Однако, если боевые шрамы (равно как нелепая, точно на огородном пугале, одежда и тошнотворная вонь) по-прежнему были в чести, то искусственные порезы применялись все реже и, возможно, практиковались в основном у разведчиков и воинов передовых отрядов. Ни одно из дошедших до нас описаний Аттилы не позволяет думать, что он подвергался подобной операции. Зато известно, что у него были необычайно большая голова, заостренный подбородок, выступающие скулы, крупный и длинный нос с приплюснутым кончиком, вероятно, каштановые волосы, выкрашенные в рыжий цвет. Он был небольшого роста, по свидетельствам современников — не более метра шестидесяти сантиметров. Щеки покрывала редкая растительность, которая к подбородку превращалась в густую, но вытянувшуюся узким клинышком бородку. Глаза черные, глубоко посаженные, с пронизывающим взглядом. Хотя большинство признает, что красавцем он не был, это еще не означает, что он был чудовищным уродом. Аттиле часто хотелось внушать страх, и большинство говоривших с ним запомнили перекошенное гневом, налитое злобой или застывшее холодной маской лицо, которое не приходилось видеть его близким и боевым друзьям. Его лицо было худощавым, но все-таки с довольно гармоничными чертами, и сразу говорило об остром уме, что, однако, не исключало первобытной дикости.

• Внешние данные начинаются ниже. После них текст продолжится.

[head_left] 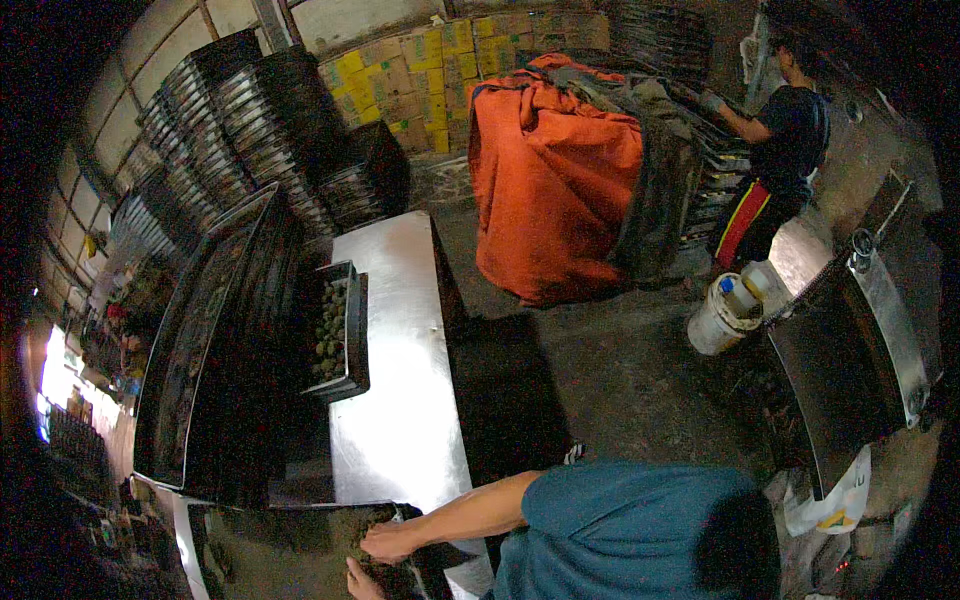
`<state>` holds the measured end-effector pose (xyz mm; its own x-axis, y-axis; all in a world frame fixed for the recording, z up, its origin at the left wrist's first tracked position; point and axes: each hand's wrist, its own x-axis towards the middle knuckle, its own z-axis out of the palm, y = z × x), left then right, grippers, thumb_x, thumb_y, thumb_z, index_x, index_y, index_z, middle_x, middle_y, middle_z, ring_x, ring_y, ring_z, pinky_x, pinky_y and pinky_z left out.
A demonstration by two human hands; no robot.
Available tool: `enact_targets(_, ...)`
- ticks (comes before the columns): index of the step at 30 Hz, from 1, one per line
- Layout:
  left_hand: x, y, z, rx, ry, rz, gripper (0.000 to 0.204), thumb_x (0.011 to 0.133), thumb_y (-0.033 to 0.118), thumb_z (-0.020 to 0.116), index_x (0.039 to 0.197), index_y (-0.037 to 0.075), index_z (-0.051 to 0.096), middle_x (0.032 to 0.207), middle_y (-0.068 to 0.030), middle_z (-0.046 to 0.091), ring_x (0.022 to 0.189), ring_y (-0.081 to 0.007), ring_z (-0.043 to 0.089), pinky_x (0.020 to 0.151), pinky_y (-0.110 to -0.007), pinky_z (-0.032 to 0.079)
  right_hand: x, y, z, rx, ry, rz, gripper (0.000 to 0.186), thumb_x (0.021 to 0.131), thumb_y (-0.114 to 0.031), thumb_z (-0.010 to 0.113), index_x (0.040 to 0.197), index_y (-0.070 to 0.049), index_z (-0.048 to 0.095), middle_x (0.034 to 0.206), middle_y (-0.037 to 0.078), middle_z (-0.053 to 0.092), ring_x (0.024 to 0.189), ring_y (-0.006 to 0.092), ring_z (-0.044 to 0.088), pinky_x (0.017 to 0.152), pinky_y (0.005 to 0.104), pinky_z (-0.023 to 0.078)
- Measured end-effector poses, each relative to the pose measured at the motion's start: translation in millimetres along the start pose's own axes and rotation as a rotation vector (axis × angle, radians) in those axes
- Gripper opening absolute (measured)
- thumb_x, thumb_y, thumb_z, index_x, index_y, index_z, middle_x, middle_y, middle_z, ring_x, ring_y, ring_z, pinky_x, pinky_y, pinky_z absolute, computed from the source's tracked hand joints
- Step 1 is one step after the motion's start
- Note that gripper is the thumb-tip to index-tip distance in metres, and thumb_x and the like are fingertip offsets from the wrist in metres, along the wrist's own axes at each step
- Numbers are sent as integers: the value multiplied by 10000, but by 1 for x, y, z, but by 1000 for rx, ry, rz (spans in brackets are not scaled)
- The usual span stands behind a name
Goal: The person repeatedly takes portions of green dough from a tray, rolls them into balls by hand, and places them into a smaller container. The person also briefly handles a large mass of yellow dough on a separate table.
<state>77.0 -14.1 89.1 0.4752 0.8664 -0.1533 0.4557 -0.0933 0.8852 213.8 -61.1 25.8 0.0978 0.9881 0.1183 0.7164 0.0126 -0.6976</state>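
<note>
At the bottom centre, my right hand point(388, 540) has its fingers curled into dark, crumbly-looking material at the corner of a large metal tray point(260, 545); what it holds is unclear. Just below it, my left hand point(362, 582) shows only partly at the lower edge, over the same tray, its grip unclear. A steel-topped table point(395, 400) extends beyond the tray. On it sit a smaller tray point(355, 330) of several greenish balls and, to the left, a tall stack of dark trays point(230, 360).
A co-worker point(780, 140) stands at upper right beside an orange-covered pile point(550, 190). A white bucket point(710, 325) and metal equipment point(830, 390) are on the right. More stacked trays point(260, 130) and cartons point(410, 80) line the back.
</note>
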Motion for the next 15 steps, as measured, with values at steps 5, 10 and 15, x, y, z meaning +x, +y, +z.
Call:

Юный Аттила вел жизнь варварского принца со всеми присущими ей парадоксами. Вероятно, уже в детстве он освоил азы латыни, и вполне возможно, что в период нормализации отношений между Римом и его отцом ему давал уроки учитель латинского языка, живший в дворце. Позднее он приступит и к изучению греческого.
Правда, юный принц недолго оставался в варварском мире: чрезвычайные события вскоре перевернули всю его жизнь.
Мундзук умер в 401 году, когда его сыну Аттиле было лет шесть. Октар по-прежнему затевал одну авантюру за другой, нарушая договоренности с Империей. Правда, его опасно участившиеся рейды за Дунай были направлены в основном против готов и бургундов, пришедших с берегов Вислы и заселивших весь дунайский запад до Герцинского леса и долины Майна. Роль «суверенного вождя» перешла к Роасу, серьезному и относительно сдержанному политику, способному вести переговоры с иностранными державами. Эбарс занялся связями с другими гуннами и, если можно так выразиться, внутренними делами.
Роас старался поддерживать максимально корректные отношения с императором Гонорием, что было нелегко изза выходок Октара. К тому же ему было известно о стремлении гуннского короля Ульдина монополизировать дружбу с Римом и о его беспрестанных предложениях услуг Империи. И тогда Роас предложил наставнику императора и военачальнику Стилихону направить к нему знатного римлянина, способного на месте оценить его политику и возможности честного партнерства. Стилихон согласился и отозвал от двора вестготского короля Атанариха — который, кстати, уже начал вызывать у него беспокойство — юного аристократа Аэция и направил его в окружение Роаса. В 405 году, к моменту прибытия, этому весьма даровитому юноше было пятнадцать или шестнадцать лет. Он понравился Роасу, и Роас ему также пришелся по душе. Аэций познакомился с десятилетним Аттилой, который взрослел гораздо быстрее, чем рос. Юноша и ребенок прониклись к друг другу взаимной симпатией. Аэций вызвал некоего образованного уроженца Паннонии, который не только преумножил знания Аттилы в области латыни, но и приобщил его к изучению греческого.
А тем временем разворачивались грандиозные события. В Италию вторглись внушительные силы вестготов под предводительством Радагеза. Стилихон, отбросив все сомнения, призвал на помощь гуннов Ульдина. Великолепная конница гуннов проявила чудеса храбрости и внесла немалый вклад в победу Стилихона под Флоренцией. Радагез был схвачен и обезглавлен, половина его войска перебита, а оставшиеся бежали, преследуемые гуннами.
Аланы, жившие между Доном и Волгой, устали от гнета гуннов, которые эксплуатировали этих несчастных, бывших своих врагов, формально ставших союзниками. И многочисленные контингента аланов направились в районы Лемана и Альп, куда еще раньше бежали первые волны их соплеменников. Продолжая движение, они проникли в Галлию почти одновременно с вандалами. Часть аланов осталась в районе Баланса и к югу от Луары, тогда как вторгшимся вандалам частично удалось осесть в окрестностях Байё и Кана. Впервые появившись в этих местах в конце 406 года, и те и другие будоражили Галлию в течение почти четырех лет, и только угроза обращения к гуннам в борьбе против них помогла вытеснить большую их часть в Испанию.